TASK TO COMPLETE:
Using the records below, locate all lines containing "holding" and return them.

MATERIAL TO PROCESS:
───

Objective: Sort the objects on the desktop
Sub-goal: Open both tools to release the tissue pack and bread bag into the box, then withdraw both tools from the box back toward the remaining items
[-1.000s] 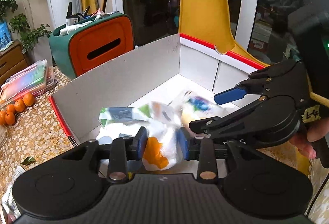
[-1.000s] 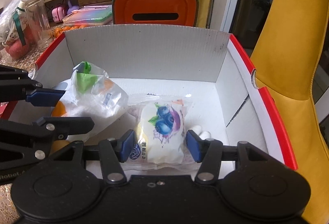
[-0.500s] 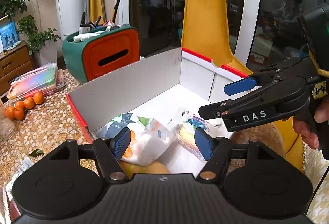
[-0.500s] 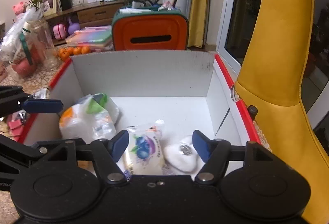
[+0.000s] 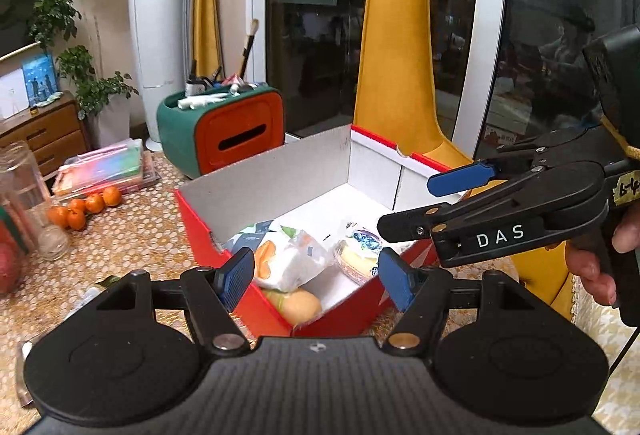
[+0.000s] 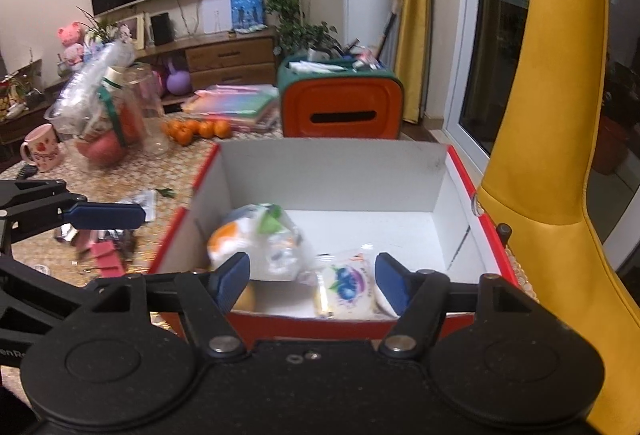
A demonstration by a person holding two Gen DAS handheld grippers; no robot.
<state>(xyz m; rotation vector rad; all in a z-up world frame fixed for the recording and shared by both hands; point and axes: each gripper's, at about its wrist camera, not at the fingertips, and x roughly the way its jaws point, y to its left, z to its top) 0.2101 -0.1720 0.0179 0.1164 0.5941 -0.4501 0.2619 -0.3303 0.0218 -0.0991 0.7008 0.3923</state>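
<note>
A red cardboard box with white inside [image 5: 200, 231] [image 6: 332, 171] stands on the table. In it lie a white snack bag with orange and green print [image 5: 288, 263] [image 6: 260, 243], a blueberry-print packet [image 5: 360, 251] [image 6: 344, 287] and a yellow bun [image 5: 298, 305]. My left gripper [image 5: 316, 277] is open and empty, raised above the box's near corner. My right gripper [image 6: 312, 279] is open and empty, held above the box's near edge; it also shows from the side in the left wrist view [image 5: 448, 195].
An orange and green organiser [image 5: 224, 127] [image 6: 340, 103] with pens stands behind the box. Small oranges [image 5: 84, 209] [image 6: 196, 129], coloured book packs [image 5: 104, 165], a glass jar [image 5: 24, 195], a pink mug [image 6: 42, 147] and loose small items [image 6: 104, 247] lie left. A yellow chair [image 6: 560, 155] stands right.
Both grippers let go of their packets, opened wide and drew back and up out of the box. The snack bag and blueberry packet now lie in the box.
</note>
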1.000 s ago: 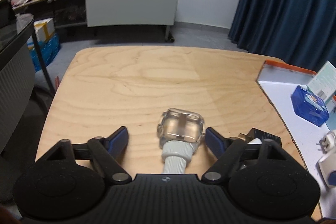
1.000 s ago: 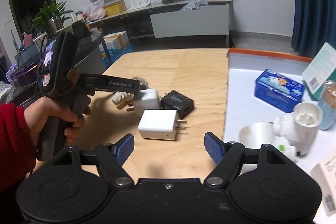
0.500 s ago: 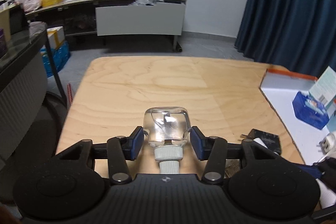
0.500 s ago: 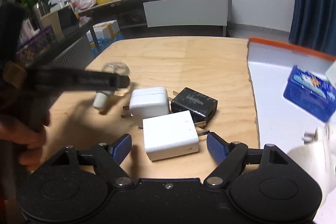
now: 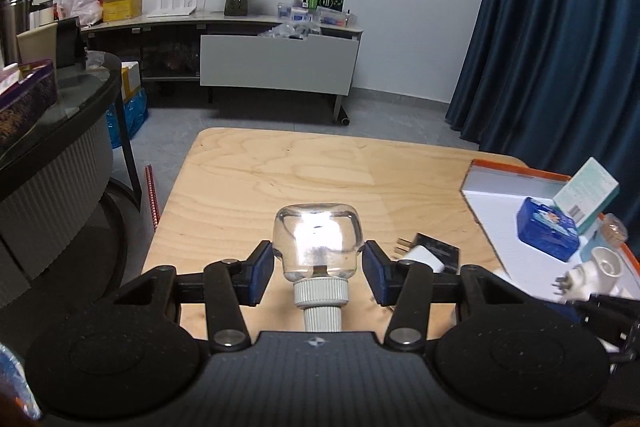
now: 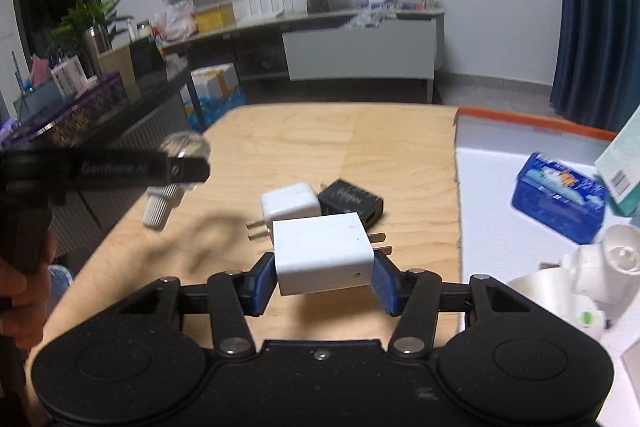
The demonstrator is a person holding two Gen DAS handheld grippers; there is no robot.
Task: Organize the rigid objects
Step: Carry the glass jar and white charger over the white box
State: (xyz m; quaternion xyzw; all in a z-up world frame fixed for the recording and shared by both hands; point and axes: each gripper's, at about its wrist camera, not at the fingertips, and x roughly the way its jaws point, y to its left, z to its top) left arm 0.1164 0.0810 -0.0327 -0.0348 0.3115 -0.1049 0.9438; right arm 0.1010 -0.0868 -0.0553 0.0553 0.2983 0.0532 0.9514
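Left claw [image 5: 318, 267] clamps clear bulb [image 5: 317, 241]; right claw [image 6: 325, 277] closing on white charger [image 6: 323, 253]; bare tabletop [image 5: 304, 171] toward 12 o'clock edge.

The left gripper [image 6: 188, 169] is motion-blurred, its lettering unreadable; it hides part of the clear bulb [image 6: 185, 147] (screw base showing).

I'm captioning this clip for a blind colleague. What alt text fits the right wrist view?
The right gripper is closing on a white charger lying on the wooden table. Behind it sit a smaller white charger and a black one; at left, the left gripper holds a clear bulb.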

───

WRITTEN ANSWER:
A demonstration by a person holding two Gen DAS handheld grippers; no robot.
The demonstrator is a person holding two Gen DAS handheld grippers; there is no robot.

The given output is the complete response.